§ **What this task involves**: From the first line of the records down to the one that holds "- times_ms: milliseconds", transcribe each line exactly and add nothing.
======== Records provided
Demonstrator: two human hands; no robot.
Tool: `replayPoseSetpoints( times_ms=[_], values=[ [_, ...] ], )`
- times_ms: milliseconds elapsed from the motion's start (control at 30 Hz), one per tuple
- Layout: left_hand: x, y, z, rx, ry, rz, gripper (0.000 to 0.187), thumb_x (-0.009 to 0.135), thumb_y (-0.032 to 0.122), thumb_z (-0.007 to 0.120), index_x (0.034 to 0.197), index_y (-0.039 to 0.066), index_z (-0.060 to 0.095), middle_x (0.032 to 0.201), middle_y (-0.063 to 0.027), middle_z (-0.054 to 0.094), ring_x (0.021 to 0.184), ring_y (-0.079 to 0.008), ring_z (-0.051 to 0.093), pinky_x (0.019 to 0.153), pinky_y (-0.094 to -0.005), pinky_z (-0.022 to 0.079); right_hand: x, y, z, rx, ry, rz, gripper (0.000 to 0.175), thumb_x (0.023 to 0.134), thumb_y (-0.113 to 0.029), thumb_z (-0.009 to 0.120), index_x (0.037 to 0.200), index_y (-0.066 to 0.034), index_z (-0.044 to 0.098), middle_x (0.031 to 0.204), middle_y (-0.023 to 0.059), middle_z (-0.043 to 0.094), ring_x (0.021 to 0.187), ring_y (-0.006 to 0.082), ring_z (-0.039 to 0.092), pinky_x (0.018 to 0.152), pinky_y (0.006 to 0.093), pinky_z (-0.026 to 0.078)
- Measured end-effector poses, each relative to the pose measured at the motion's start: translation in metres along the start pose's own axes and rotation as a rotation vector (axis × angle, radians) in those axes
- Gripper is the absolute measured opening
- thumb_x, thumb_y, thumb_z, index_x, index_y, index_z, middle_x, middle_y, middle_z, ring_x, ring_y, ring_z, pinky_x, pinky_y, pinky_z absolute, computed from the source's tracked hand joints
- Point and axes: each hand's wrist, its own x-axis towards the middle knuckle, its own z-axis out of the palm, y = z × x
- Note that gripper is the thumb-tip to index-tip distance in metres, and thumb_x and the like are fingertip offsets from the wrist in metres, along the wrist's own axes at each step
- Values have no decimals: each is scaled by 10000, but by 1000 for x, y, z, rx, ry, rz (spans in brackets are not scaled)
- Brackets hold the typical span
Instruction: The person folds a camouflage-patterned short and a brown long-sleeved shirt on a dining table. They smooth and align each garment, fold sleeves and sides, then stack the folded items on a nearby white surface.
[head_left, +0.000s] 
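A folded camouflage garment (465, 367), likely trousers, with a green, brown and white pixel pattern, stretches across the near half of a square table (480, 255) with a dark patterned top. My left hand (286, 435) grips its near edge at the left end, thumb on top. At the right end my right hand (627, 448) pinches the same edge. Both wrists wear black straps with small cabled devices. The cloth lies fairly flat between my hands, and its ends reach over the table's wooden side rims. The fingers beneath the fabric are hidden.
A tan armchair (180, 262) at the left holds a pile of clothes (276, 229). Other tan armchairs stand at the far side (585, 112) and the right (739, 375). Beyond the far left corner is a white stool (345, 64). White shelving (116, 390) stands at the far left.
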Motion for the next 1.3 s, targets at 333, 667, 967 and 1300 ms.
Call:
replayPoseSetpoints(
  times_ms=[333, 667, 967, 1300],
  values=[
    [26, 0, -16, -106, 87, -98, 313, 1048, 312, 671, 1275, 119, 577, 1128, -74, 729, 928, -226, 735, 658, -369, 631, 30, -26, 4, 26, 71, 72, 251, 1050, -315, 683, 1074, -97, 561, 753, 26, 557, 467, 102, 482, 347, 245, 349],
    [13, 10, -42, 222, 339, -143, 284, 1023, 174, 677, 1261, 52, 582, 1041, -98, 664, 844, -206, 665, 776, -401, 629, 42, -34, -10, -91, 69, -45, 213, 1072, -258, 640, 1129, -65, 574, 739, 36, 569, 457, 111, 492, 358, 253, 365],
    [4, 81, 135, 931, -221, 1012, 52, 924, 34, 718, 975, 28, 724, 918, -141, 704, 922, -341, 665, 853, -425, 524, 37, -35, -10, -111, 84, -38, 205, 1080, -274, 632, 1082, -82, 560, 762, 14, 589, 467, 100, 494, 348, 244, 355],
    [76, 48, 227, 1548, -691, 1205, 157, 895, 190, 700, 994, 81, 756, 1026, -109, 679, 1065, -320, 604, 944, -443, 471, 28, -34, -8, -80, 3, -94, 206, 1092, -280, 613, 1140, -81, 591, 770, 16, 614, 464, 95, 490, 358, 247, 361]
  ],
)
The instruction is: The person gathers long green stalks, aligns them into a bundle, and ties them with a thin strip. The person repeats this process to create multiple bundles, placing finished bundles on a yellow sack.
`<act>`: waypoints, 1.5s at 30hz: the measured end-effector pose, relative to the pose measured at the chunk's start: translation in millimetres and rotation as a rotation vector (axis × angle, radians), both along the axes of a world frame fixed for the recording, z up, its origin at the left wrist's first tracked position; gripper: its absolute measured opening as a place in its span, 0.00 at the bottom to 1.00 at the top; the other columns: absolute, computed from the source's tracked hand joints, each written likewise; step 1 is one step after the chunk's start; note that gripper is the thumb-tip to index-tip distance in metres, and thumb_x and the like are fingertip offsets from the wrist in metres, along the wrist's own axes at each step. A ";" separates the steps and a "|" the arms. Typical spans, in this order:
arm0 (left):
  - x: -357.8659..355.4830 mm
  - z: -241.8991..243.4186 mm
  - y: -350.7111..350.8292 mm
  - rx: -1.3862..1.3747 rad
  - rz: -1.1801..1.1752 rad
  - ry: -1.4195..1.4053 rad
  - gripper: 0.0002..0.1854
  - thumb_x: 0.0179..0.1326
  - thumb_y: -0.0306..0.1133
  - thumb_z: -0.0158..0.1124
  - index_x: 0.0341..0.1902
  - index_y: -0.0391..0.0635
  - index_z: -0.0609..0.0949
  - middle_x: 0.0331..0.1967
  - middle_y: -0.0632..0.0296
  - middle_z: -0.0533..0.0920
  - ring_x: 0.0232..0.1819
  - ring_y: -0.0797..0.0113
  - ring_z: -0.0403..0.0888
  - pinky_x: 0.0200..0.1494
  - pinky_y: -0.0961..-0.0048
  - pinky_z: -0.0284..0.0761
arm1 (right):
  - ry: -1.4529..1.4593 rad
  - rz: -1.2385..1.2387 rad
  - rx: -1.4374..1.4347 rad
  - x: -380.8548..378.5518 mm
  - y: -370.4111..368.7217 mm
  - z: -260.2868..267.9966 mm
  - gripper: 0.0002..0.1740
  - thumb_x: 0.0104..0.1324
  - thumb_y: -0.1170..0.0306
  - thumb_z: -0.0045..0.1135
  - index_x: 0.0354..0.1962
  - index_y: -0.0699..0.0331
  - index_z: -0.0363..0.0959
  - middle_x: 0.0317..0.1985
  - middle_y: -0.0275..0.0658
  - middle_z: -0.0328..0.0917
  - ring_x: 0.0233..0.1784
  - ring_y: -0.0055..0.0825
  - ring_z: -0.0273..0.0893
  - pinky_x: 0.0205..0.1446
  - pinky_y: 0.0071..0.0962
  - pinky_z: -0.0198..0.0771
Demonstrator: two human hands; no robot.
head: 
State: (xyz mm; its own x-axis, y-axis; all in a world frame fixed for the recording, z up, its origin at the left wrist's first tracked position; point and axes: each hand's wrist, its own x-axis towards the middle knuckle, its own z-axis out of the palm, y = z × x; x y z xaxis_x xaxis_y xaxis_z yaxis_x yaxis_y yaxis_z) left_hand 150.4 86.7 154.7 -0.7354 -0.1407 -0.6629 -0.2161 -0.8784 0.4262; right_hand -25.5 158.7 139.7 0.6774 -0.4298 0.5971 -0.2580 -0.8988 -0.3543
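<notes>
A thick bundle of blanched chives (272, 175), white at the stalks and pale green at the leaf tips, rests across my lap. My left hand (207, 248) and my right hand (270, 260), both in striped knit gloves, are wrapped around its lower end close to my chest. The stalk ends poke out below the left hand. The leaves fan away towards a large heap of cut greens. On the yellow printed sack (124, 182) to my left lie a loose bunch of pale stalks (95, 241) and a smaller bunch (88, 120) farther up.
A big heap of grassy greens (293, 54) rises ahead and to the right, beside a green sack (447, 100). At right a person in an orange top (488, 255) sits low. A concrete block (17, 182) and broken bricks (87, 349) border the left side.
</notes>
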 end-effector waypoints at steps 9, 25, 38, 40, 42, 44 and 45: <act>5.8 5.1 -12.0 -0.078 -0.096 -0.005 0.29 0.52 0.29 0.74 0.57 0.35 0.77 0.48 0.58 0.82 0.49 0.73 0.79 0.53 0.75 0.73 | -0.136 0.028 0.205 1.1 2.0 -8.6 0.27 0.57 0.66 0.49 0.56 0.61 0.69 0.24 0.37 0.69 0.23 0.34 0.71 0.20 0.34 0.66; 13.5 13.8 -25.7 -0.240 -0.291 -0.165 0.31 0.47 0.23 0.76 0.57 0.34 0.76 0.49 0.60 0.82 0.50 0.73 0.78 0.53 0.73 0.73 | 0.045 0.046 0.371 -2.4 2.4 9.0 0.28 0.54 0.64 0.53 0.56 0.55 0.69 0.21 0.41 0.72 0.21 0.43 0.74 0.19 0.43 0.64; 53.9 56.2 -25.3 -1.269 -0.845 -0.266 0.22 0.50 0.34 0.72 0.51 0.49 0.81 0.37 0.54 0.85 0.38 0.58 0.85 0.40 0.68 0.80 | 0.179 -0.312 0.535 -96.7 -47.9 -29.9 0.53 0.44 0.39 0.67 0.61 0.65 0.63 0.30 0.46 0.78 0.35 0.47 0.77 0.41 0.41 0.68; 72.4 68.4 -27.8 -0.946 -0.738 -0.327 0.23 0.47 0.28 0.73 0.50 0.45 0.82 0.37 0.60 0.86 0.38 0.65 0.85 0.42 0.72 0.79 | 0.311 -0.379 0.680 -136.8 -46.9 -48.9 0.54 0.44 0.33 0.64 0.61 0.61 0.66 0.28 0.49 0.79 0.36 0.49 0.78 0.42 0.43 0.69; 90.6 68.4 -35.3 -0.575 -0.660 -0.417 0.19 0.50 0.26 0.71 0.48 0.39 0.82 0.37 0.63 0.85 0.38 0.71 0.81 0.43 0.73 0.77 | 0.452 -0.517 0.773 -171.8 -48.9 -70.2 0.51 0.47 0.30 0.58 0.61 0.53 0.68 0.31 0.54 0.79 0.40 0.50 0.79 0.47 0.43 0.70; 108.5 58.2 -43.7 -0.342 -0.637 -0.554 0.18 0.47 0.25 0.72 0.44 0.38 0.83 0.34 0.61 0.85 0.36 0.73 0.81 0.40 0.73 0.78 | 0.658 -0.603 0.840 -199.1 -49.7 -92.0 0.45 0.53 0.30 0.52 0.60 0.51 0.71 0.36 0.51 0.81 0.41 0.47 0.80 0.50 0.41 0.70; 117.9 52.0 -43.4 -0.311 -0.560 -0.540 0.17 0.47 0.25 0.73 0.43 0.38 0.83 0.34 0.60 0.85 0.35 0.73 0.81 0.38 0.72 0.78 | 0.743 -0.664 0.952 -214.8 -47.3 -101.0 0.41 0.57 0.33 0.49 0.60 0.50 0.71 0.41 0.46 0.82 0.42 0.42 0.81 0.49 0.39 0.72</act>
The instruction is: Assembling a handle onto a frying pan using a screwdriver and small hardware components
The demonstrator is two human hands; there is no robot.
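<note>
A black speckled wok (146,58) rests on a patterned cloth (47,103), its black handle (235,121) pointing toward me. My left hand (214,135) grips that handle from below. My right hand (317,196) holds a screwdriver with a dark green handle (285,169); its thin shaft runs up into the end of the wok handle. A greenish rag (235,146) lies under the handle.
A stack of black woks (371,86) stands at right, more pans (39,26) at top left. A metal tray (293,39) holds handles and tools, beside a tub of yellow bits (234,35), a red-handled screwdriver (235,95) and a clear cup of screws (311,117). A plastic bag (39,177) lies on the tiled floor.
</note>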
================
§ **Exercise response**:
Demonstrator: two human hands; no robot.
Tool: `replayPoseSetpoints( times_ms=[_], values=[ [_, ...] ], )`
- times_ms: milliseconds elapsed from the motion's start (control at 30 Hz), one per tuple

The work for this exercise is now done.